Preventing the deterioration of health of older adults who need preventive care services from the “support level” to the “care level” in the long-term care insurance (LTCI) system in Japan is an important issue. This study aimed to explore the risk factors related to the deterioration of health among service users at the support level of LTCI.
Methods
The participants were 200 Japanese community-dwelling older adults aged ≥ 65 years who were newly certificated as “support level” and used preventive care services. The users’ physical and cognitive conditions were assessed based on the primary doctor’s opinion and the Kihon checklist. The outcome event was defined as certification at care level 1 or higher.
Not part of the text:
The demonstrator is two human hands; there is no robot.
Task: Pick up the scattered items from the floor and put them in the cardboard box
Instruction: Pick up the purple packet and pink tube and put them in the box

Cox models were used to assess the risk of health deterioration, with adjustments for age, sex, family composition, body mass index, frailty, stroke, dementia status, baseline support level, and social participation in community support projects in the LTCI system.
Results
The 5-year support level maintenance rate was 49.1 %. Male gender (hazard ratio [HR] = 1.7), support level 2 (HR = 2.1), and dementia (HR = 2.1) were identified as factors associated with an adverse outcome, whereas social participation was identified as a preventive outcome (HR = 0.4).
Conclusions
Male gender, support level 2, and dementia were associated with health deterioration among users from the support level to the care level in the LTCI system in Japan. On the other hand, social participation in community support projects may delay deterioration of health.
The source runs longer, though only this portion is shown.